Mathematics

Kinds of mathematical thinking - Algebraic, Geometric, Analytic

1. Algebra vs Geometry - More symbolic vs more pictorial/visual
2. Algebra vs Analysis - Non-limiting exact formulas vs limiting process estimates (equalities vs inequalities)
   These words (algebra, geometry, analysis) are also used to denote particular branches of mathematics in addition to general methods of thinking, subbranches of which can be more or less algebraic, analytic or geometric in character.

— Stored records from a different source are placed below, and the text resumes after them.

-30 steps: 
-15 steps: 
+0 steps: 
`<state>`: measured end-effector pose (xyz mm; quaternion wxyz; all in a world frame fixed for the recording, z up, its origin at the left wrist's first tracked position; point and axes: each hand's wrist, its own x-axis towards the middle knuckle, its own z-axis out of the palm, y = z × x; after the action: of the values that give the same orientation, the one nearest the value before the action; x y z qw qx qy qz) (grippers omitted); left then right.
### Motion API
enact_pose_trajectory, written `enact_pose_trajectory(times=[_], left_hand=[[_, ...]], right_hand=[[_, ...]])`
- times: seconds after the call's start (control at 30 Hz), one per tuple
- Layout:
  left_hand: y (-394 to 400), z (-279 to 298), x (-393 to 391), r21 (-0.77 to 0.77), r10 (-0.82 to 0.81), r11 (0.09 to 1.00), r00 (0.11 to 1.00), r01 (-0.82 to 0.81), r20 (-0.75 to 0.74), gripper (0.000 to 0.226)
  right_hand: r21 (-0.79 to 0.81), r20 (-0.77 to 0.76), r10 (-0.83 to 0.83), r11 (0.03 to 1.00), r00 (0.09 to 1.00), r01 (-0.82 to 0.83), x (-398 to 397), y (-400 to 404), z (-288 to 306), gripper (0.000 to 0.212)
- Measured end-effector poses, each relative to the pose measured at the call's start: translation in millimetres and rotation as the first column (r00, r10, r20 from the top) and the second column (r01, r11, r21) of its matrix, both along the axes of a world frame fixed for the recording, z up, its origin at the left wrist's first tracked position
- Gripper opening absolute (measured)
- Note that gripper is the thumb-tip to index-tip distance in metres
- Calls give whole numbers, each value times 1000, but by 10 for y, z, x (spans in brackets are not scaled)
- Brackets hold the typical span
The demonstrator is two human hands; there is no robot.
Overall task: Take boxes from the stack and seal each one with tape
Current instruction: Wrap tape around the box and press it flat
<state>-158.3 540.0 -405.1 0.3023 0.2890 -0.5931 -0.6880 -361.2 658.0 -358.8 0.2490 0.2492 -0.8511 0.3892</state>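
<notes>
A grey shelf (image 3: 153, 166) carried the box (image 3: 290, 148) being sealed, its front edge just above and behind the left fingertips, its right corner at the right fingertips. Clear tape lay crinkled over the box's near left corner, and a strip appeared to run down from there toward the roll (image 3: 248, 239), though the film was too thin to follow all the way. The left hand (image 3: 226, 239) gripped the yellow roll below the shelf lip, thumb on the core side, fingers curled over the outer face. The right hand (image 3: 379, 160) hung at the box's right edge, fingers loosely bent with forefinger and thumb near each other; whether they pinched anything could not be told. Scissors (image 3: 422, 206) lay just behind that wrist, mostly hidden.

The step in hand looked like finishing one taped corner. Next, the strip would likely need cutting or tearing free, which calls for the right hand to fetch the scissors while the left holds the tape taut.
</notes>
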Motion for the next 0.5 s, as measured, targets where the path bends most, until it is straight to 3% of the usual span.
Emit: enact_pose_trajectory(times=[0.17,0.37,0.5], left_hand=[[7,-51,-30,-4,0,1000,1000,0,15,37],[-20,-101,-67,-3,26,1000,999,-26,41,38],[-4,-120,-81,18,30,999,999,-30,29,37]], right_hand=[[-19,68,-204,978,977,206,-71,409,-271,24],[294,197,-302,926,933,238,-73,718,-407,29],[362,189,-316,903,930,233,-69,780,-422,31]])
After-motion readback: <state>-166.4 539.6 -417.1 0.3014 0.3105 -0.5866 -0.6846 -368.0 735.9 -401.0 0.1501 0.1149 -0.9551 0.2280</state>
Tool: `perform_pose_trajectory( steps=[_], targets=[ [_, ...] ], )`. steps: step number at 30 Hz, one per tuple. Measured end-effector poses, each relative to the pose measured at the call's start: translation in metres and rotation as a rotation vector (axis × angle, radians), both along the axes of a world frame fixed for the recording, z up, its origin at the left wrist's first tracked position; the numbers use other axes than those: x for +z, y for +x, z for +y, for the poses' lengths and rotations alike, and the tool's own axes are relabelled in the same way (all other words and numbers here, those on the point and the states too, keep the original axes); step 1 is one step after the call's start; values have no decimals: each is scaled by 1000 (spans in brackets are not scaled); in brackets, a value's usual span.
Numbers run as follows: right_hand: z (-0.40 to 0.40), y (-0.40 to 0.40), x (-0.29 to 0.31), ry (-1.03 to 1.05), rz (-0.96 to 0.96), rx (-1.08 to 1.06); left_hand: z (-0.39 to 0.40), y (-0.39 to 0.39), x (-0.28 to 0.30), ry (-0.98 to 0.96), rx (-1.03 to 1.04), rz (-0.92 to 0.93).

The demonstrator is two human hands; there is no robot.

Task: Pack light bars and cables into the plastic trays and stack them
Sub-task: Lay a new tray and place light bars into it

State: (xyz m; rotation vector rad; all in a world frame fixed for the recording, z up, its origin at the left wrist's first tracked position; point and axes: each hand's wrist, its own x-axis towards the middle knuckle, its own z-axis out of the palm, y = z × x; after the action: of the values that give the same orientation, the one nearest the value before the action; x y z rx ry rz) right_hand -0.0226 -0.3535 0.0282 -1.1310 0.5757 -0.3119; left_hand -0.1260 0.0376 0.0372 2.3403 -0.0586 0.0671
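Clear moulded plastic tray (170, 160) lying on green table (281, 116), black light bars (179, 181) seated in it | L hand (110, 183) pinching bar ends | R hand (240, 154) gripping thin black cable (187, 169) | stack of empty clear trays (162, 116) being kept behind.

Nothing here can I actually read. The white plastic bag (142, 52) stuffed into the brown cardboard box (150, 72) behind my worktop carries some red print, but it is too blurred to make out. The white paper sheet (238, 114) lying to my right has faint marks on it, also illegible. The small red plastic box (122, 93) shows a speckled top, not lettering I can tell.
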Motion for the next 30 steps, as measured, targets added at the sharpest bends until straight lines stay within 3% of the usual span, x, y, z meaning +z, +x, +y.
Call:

Main branches of mathematics:

1. Algebra - number systems, polynomials and more abstract structures like groups, fields, vector spaces, and rings.
2. Number theory - properties of the set of positive integers.
   1. Equations in integers - algebraic number theory
   2. Prime numbers - analytic number theory
3. Geometry - study of manifolds.
   1. Topology - two manifolds same if they can be continuously morphed/deformed into one another.
   2. Differential geometry - studying the precise nature of distances between points on a manifold.
4. Algebraic geometry - study of manifolds defined using polynomials and the singularities that arise.
5. Analysis
   1. Partial differential equations and dynamics.
   2. Vector spaces such as Hilbert spaces, Banach spaces, Von Neumann algebras, C*-algebras.
6. Logic - fundamental questions about mathematics itself. Includes set theory, category theory and model theory.
7. Combinatorics - counting problems with mathematical structures that have "few constraints" as opposed to, say specific constrained problems in number theory.
8. Theoretical computer science - efficiency of computation.
9. Probability - includes information theory and other macroscopic statistical questions.
10. Mathematical physics